WHAT TO PRODUCE: Using the exact wording, repeat every line of the material.
= Beginning of Section =
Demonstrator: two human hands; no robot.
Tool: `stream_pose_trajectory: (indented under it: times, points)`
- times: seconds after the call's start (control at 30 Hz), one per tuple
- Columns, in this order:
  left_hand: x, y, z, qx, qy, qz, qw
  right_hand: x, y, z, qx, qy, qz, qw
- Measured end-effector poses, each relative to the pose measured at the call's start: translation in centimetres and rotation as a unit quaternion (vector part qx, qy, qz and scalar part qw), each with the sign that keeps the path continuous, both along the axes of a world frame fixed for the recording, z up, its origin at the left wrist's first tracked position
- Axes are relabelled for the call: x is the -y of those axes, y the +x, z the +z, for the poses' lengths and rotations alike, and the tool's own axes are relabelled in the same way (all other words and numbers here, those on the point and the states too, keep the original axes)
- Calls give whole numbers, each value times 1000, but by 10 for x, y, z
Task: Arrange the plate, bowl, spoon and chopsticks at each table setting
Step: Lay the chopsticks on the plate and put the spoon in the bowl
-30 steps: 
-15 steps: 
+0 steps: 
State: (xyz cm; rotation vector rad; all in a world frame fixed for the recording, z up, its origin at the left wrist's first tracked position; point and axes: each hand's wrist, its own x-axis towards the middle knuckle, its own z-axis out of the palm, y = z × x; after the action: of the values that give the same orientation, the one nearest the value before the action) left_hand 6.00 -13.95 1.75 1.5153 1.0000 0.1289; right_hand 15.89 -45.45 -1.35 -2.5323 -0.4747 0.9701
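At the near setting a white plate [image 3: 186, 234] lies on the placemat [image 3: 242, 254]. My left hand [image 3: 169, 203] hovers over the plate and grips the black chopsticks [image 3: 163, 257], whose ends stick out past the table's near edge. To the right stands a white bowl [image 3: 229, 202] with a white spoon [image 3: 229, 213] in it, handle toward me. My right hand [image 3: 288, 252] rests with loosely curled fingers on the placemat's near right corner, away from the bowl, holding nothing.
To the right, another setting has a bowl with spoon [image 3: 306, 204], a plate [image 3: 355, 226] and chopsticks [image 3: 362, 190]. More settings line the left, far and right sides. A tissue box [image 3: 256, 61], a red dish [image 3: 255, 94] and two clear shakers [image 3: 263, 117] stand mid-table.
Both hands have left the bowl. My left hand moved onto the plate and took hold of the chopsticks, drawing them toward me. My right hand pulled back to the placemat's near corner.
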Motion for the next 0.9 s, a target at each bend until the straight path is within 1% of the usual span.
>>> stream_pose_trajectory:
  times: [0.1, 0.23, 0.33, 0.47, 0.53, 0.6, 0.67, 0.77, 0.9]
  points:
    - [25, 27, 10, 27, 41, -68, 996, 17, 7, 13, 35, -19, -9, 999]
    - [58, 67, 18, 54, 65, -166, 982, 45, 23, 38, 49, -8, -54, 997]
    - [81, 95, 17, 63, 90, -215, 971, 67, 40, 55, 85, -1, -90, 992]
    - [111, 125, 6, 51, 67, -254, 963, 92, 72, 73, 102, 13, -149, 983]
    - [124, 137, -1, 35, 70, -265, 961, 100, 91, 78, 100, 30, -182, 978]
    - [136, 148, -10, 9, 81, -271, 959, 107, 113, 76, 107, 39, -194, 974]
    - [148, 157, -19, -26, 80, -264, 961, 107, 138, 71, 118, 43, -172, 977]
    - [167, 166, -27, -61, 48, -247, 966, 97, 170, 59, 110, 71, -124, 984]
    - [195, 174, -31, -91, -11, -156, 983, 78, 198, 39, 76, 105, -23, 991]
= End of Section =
ANSWER FOR THIS EXERCISE:
Demonstrator: two human hands; no robot.
Tool: `stream_pose_trajectory: (indented under it: times, points)`
- times: seconds after the call's start (control at 30 Hz), one per tuple
- Columns, in this order:
  left_hand: x, y, z, qx, qy, qz, qw
  right_hand: x, y, z, qx, qy, qz, qw
- Measured end-effector poses, each relative to the pose measured at the call's start: translation in centimetres and rotation as a unit quaternion (vector part qx, qy, qz and scalar part qw), each with the sign that keeps the path continuous, both along the axes of a world frame fixed for the recording, z up, its origin at the left wrist's first tracked position
- Axes are relabelled for the call: x is the -y of those axes, y the +x, z the +z, for the poses' lengths and rotations alike, and the tool's own axes are relabelled in the same way (all other words and numbers here, those on the point and the states too, keep the original axes)
- Calls give whole numbers, each value times 1000, but by 10 for x, y, z
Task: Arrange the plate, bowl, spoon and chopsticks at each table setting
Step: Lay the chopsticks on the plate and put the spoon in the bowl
-30 steps: 
-15 steps: 
+0 steps: 
State: (xyz cm; rotation vector rad; all in a world frame fixed for the recording, z up, its origin at the left wrist's first tracked position; point and axes: each hand's wrist, its own x-axis towards the middle knuckle, its own z-axis out of the palm, y = z × x; after the action: of the values that give the same orientation, the one nearest the value before the action) left_hand 6.00 -13.95 1.75 1.5153 1.0000 0.1289; right_hand 15.89 -45.45 -1.35 -2.5323 -0.4747 0.9701
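At the near setting a white plate [image 3: 186, 234] lies on the placemat [image 3: 242, 254]. My left hand [image 3: 169, 203] hovers over the plate and grips the black chopsticks [image 3: 163, 257], whose ends stick out past the table's near edge. To the right stands a white bowl [image 3: 229, 202] with a white spoon [image 3: 229, 213] in it, handle toward me. My right hand [image 3: 288, 252] rests with loosely curled fingers on the placemat's near right corner, away from the bowl, holding nothing.
To the right, another setting has a bowl with spoon [image 3: 306, 204], a plate [image 3: 355, 226] and chopsticks [image 3: 362, 190]. More settings line the left, far and right sides. A tissue box [image 3: 256, 61], a red dish [image 3: 255, 94] and two clear shakers [image 3: 263, 117] stand mid-table.
Both hands have left the bowl. My left hand moved onto the plate and took hold of the chopsticks, drawing them toward me. My right hand pulled back to the placemat's near corner.
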Motion for the next 0.9 s, a target at each bend until the straight path is within 1% of the usual span.
>>> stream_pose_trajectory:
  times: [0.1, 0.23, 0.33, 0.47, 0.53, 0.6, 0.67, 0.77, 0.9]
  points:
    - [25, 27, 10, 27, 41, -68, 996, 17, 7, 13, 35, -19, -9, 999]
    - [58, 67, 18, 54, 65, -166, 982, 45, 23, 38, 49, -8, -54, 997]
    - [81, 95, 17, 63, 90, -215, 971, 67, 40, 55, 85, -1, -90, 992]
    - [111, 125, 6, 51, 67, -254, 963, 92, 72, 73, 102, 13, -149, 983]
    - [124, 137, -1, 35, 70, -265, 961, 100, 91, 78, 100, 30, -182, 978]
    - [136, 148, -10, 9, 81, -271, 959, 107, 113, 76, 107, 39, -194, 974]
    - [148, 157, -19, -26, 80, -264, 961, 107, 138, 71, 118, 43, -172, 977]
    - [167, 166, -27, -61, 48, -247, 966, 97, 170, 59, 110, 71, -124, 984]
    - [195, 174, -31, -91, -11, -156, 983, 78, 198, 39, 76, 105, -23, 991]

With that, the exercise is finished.